→ ACTIVITY: Restate word for word the section of the entries that opens at the line containing "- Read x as" and closes at the line containing "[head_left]", both lines kept, pictures dropped.
--- PROVIDED DATA Enclosed Below ---
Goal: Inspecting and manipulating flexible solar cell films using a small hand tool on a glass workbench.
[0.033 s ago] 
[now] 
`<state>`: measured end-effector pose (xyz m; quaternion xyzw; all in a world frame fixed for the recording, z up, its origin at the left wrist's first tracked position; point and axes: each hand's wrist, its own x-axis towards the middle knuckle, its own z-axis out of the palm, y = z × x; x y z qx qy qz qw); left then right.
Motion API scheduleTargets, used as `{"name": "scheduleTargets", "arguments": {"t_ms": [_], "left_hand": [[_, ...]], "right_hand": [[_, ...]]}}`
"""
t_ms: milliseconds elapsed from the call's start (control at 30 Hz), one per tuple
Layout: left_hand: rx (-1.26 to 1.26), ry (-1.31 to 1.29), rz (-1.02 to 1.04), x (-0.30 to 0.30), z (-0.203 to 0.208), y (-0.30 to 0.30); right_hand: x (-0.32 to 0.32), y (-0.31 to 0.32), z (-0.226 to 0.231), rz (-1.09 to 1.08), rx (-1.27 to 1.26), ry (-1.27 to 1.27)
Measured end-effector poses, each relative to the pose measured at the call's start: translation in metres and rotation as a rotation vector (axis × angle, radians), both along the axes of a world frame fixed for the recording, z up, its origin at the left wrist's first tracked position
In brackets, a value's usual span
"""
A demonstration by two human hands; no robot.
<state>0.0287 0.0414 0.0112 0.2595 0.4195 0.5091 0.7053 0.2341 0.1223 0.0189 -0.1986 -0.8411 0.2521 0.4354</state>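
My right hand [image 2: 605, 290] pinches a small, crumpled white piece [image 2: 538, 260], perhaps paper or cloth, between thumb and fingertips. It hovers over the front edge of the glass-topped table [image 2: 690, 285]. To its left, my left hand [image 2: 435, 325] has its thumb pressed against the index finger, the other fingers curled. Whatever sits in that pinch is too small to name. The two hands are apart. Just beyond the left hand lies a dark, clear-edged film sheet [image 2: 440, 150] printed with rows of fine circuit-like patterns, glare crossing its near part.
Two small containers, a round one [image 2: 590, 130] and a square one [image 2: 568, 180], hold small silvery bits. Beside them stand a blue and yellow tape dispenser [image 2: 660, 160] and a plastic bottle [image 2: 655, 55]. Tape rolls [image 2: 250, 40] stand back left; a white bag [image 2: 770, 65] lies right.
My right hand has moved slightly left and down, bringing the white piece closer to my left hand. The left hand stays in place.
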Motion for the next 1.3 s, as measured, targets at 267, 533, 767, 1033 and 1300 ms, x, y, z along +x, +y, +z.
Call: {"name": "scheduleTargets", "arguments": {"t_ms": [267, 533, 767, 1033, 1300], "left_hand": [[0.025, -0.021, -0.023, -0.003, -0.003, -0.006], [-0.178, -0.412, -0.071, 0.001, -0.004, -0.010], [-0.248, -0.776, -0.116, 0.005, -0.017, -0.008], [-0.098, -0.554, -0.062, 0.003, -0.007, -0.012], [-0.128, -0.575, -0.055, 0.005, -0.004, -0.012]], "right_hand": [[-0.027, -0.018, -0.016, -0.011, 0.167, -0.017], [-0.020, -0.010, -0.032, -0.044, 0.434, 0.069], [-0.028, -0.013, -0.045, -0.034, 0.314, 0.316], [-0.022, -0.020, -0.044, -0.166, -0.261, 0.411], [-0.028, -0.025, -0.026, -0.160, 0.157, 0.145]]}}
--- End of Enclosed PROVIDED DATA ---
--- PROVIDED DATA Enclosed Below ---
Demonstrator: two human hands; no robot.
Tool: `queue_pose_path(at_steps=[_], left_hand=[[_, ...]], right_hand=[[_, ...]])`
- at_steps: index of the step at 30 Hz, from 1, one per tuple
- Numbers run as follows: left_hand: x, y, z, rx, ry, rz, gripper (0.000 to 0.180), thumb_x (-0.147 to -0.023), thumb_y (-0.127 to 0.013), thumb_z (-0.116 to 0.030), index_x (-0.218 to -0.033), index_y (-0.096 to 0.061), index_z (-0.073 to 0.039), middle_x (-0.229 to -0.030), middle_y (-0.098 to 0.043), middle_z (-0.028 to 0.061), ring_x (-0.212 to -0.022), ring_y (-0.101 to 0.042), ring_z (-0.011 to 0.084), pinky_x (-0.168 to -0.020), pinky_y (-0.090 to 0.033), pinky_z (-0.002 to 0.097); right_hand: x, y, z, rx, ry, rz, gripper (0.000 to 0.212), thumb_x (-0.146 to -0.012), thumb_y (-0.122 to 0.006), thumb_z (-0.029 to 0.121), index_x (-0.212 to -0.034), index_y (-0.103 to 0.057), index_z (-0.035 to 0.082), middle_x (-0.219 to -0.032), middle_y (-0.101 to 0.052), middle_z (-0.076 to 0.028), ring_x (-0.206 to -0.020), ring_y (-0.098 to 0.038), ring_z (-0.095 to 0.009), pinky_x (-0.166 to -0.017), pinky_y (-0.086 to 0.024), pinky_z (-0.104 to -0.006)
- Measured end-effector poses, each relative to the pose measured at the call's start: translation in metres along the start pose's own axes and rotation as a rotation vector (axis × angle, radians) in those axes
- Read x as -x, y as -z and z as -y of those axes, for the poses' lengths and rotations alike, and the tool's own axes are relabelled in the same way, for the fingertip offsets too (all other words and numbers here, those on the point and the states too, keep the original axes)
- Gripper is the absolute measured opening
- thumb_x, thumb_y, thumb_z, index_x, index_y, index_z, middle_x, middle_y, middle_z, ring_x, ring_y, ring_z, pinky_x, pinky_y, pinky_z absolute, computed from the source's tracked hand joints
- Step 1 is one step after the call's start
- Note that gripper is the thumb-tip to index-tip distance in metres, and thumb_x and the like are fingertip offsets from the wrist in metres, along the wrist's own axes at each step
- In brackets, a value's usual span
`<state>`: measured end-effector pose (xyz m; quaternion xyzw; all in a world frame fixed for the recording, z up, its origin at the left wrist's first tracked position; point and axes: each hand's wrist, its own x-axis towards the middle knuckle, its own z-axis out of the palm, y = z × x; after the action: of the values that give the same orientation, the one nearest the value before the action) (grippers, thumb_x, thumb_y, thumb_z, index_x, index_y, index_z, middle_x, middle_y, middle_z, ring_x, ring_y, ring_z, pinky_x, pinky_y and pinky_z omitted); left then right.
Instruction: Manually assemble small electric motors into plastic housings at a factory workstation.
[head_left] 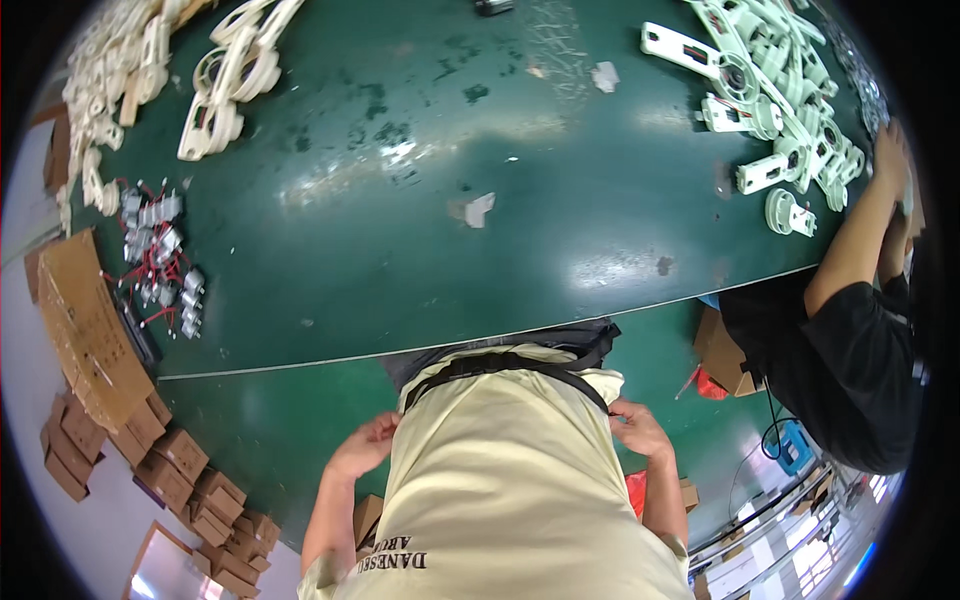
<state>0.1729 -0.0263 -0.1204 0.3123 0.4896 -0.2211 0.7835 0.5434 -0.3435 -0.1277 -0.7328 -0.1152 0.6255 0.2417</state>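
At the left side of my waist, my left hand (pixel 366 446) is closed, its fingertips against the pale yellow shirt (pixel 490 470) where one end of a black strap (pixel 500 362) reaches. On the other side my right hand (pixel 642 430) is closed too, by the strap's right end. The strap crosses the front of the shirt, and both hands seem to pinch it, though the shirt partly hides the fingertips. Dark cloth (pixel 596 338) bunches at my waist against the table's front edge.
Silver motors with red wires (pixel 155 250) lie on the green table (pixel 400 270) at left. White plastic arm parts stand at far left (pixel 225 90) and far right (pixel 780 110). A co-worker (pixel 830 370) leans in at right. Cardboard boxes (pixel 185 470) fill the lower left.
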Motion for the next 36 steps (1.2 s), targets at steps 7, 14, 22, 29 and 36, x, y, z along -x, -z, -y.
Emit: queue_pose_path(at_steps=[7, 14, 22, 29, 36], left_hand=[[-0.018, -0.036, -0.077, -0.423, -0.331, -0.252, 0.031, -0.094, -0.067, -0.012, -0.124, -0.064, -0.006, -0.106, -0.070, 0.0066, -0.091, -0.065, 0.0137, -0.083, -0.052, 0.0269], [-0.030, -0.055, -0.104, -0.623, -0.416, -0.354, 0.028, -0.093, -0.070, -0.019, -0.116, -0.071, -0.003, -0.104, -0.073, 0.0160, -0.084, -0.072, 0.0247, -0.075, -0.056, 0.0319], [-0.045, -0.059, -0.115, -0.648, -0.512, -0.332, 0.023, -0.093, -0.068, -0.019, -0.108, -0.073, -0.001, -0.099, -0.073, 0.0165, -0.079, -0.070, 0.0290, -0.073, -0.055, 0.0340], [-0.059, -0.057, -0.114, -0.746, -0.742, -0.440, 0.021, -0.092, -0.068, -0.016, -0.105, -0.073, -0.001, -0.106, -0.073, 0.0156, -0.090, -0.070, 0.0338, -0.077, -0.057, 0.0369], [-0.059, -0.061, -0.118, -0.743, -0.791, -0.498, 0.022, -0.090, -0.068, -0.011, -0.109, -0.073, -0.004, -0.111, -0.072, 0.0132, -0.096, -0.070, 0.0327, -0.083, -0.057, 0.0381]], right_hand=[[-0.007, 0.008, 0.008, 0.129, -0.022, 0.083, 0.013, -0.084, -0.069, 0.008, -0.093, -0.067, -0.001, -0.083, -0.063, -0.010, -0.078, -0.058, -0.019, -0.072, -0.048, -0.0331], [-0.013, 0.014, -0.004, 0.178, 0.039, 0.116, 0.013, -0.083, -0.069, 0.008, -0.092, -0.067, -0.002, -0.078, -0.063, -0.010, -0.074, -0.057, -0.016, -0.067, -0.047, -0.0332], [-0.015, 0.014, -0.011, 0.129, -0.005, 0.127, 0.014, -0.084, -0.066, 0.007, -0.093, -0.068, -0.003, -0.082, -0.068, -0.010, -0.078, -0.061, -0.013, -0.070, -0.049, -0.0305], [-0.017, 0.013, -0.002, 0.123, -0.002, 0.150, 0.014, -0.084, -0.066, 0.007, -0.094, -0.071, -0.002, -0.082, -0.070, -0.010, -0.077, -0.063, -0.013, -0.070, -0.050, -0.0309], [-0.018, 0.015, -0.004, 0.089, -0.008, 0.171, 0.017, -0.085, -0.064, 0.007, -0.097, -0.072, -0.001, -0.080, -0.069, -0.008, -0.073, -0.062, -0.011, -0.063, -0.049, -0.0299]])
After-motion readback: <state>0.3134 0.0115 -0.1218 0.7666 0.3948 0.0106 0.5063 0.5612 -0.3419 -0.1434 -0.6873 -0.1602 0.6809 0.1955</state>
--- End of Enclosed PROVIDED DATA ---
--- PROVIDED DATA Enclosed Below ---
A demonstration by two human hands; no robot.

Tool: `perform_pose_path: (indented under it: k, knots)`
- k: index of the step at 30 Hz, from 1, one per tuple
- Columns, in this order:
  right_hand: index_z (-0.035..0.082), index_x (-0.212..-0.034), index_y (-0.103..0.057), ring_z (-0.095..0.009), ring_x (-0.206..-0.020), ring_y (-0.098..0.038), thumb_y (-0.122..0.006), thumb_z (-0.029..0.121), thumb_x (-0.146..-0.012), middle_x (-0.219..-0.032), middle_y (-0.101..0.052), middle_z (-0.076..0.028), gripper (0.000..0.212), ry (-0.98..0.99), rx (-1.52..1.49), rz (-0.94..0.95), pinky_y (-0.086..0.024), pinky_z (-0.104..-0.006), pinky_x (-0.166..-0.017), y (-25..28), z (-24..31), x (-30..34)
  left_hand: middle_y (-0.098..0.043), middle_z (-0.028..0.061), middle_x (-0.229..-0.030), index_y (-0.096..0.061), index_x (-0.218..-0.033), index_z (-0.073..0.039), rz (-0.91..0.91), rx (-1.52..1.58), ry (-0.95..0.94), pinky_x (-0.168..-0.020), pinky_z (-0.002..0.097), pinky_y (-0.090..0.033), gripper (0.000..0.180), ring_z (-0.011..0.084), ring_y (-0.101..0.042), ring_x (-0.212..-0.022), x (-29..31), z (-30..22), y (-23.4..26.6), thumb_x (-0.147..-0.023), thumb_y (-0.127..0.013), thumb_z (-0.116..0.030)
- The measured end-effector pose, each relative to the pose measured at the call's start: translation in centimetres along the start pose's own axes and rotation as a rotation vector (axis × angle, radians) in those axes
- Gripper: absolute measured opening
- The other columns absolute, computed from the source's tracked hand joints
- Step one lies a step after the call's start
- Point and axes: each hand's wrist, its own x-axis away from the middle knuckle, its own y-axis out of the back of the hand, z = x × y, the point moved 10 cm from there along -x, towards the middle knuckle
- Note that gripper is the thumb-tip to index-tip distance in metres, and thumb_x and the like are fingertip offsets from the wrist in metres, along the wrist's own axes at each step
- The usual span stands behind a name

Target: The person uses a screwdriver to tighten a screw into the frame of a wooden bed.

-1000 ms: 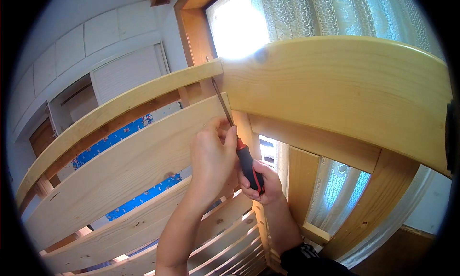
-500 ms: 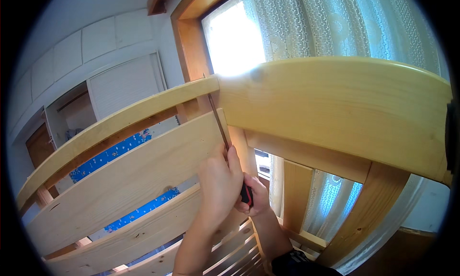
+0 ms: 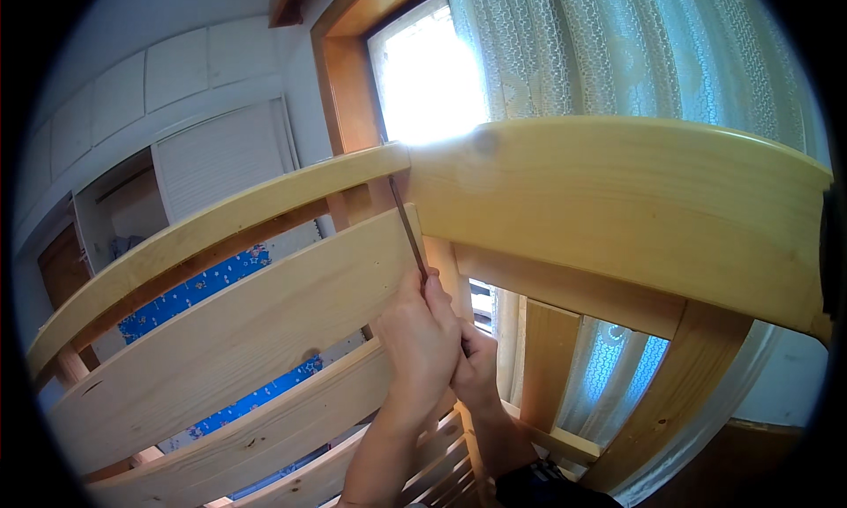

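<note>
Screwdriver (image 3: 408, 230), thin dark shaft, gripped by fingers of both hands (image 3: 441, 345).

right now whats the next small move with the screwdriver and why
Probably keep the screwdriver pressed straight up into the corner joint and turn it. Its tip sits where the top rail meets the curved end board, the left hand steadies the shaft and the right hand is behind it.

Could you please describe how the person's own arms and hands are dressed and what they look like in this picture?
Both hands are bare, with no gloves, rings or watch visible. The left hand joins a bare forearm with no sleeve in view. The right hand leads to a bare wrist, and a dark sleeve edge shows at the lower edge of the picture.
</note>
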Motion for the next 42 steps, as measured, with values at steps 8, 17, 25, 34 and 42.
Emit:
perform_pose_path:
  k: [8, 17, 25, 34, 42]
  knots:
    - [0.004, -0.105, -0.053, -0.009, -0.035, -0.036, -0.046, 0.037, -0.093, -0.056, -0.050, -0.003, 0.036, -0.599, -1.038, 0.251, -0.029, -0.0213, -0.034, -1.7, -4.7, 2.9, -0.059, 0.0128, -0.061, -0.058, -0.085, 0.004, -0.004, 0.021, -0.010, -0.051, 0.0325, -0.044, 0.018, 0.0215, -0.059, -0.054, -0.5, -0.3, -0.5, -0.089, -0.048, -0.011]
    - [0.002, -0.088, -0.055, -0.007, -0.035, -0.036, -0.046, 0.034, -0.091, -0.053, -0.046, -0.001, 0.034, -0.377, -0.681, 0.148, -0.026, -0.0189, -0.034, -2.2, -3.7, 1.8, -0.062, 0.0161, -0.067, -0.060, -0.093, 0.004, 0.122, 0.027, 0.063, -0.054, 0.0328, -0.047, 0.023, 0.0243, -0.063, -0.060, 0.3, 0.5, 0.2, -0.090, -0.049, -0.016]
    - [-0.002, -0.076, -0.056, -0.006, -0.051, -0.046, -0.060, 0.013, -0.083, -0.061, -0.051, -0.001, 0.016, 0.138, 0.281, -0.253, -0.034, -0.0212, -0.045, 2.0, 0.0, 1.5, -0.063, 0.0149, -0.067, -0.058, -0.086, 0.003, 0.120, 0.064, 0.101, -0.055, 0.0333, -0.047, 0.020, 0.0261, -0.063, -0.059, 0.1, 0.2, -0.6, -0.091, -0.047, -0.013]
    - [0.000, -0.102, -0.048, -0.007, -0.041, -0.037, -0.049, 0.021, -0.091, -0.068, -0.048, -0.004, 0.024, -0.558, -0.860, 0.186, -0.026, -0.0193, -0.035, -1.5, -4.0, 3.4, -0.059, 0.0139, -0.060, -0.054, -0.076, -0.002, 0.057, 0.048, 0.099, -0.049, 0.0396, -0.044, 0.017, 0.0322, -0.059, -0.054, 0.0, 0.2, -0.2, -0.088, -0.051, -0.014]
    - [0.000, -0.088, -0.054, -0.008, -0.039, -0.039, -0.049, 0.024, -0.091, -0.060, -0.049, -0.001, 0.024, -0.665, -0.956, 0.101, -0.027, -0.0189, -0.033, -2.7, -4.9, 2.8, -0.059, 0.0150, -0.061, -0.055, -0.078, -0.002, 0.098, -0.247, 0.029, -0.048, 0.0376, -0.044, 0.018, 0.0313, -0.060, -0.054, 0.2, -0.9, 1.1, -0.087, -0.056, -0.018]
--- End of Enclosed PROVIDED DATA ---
→ EXERCISE OUTPUT:
- Read x as -x, y as -z and z as -y of those axes, for the poses' lengths and rotations alike, and the tool's own axes are relabelled in the same way, for the fingertip offsets too (all other words and numbers here, those on the point and the states too, keep the original axes)
- Gripper is the absolute measured opening
- thumb_x, thumb_y, thumb_z, index_x, index_y, index_z, middle_x, middle_y, middle_z, ring_x, ring_y, ring_z, pinky_x, pinky_y, pinky_z absolute, computed from the source's tracked hand joints
- Step 1 is one step after the call's start
- Note that gripper is the thumb-tip to index-tip distance in metres, and thumb_x and the like are fingertip offsets from the wrist in metres, along the wrist's own axes at each step
- In brackets, a value's usual span
`<state>`: measured end-effector pose (xyz m; quaternion xyzw; all in a world frame fixed for the recording, z up, its origin at the left wrist's first tracked position; point and axes: each hand's wrist, its own x-axis towards the middle knuckle, its own z-axis out of the palm, y = z × x; after the action: of the values that give the same orientation, the one nearest the value before the action) (grippers, thumb_x, thumb_y, thumb_z, index_x, index_y, index_z, middle_x, middle_y, middle_z, ring_x, ring_y, ring_z, pinky_x, pinky_y and pinky_z omitted); left then right.
Instruction: Manually assemble small electric motors into plastic housings at a factory workstation.
[head_left] 

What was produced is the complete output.